Cleaning will be taken up a notch.
- Surfaces and objects that are frequently touched will be even more thoroughly cleaned and sanitized.
- Toys will be disinfected between use.
- Sensory play (think water tables or sandboxes), plush toys, and anything that would not easily be cleaned between uses will not be permitted.
- Every child should have their own supplies to limit contact. Shared crayons or scissors, for example, would be harder to clean during an activity.

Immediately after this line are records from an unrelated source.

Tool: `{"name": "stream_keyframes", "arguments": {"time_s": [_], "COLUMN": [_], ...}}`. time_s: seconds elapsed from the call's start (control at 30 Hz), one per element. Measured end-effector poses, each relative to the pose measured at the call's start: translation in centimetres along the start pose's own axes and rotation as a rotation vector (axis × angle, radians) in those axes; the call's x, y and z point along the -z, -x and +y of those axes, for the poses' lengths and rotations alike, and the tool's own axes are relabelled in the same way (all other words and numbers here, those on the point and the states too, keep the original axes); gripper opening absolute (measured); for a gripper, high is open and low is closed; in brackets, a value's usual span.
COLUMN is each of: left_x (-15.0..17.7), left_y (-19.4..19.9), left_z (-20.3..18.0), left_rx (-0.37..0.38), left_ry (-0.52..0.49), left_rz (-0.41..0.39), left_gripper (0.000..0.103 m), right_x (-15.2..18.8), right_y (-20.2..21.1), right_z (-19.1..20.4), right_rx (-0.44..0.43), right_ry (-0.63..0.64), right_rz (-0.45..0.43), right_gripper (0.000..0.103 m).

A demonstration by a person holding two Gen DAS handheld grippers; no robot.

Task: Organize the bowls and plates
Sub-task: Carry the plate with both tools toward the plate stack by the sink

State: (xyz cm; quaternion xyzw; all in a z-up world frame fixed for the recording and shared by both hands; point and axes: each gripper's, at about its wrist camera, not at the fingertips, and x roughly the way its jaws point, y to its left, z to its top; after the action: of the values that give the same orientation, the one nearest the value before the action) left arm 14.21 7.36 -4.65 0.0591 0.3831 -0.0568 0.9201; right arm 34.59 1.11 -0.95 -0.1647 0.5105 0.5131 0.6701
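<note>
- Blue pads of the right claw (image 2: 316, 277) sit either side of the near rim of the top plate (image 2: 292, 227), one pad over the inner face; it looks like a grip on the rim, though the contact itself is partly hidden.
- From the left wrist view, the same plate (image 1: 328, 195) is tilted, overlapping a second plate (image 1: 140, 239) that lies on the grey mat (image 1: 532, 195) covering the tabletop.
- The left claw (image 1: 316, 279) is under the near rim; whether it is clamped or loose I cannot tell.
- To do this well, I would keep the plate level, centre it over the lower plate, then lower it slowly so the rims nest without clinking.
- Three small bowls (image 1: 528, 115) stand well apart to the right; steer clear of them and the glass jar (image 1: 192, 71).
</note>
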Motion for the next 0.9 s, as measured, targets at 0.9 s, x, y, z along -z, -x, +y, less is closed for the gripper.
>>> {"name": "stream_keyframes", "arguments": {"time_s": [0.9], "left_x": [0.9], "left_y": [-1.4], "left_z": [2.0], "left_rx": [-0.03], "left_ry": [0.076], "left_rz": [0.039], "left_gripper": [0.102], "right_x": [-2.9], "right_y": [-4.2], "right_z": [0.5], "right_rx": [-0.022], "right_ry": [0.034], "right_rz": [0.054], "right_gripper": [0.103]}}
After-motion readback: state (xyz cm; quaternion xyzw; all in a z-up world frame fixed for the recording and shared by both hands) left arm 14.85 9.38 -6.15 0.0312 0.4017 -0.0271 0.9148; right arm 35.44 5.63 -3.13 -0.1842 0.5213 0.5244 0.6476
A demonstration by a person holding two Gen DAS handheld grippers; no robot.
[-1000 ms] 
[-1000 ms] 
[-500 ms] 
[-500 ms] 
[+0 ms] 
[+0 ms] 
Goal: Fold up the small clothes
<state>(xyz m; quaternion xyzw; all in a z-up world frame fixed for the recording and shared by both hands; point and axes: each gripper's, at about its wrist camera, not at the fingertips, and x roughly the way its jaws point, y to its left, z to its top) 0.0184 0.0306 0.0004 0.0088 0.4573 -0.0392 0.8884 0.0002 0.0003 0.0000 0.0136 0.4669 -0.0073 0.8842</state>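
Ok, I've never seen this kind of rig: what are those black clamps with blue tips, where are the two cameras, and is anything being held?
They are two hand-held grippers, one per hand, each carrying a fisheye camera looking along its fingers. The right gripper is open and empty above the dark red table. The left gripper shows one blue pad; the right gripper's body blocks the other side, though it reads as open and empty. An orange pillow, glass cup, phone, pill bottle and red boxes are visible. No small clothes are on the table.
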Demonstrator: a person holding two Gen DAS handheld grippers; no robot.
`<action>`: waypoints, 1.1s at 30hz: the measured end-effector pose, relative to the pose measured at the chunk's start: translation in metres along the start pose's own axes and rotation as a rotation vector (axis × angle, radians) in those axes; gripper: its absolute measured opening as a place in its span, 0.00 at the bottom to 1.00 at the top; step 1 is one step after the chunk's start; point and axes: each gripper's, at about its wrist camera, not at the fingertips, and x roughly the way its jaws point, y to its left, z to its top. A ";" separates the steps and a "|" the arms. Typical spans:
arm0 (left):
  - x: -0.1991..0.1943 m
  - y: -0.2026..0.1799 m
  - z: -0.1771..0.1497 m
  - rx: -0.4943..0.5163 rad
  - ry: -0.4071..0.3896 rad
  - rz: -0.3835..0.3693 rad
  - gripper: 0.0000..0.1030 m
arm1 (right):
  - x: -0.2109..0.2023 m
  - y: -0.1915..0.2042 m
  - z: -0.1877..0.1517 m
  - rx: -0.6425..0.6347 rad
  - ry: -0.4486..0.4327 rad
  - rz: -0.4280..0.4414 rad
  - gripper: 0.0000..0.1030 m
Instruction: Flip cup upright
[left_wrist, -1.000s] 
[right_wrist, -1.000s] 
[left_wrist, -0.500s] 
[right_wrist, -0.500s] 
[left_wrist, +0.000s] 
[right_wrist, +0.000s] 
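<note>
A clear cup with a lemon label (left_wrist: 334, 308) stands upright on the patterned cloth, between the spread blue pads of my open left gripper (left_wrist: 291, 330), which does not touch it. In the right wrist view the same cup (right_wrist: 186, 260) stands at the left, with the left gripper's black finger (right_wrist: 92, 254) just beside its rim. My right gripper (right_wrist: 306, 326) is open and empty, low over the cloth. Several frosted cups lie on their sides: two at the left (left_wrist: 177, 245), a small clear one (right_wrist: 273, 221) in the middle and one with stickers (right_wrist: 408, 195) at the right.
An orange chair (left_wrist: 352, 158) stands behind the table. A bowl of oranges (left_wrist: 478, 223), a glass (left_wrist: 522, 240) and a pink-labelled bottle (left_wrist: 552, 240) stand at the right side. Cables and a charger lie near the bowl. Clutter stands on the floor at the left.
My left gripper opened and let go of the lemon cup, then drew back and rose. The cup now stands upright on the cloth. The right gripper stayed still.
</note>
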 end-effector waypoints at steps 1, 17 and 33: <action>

Since most of us have been home and not challenging our immune systems like we typically would, Dr. Jill says that being too clean and too sheltered can actually make us more susceptible to illness in the coming months, and that definitely goes for kids in child care centers. That's why proper nutrition, exercise, a good night's sleep, and frequent hand-washing are more important than ever to boost your family's immune system.
Still not sure if you'll be sending your kids back to daycare? Setting up a time to talk to your center's director—if they haven't reached out to you already—is the first step to ensure that they're taking every step necessary to protect your kids. You've got to trust your gut and do what feels right for your family—whether that means sending them or keeping them home.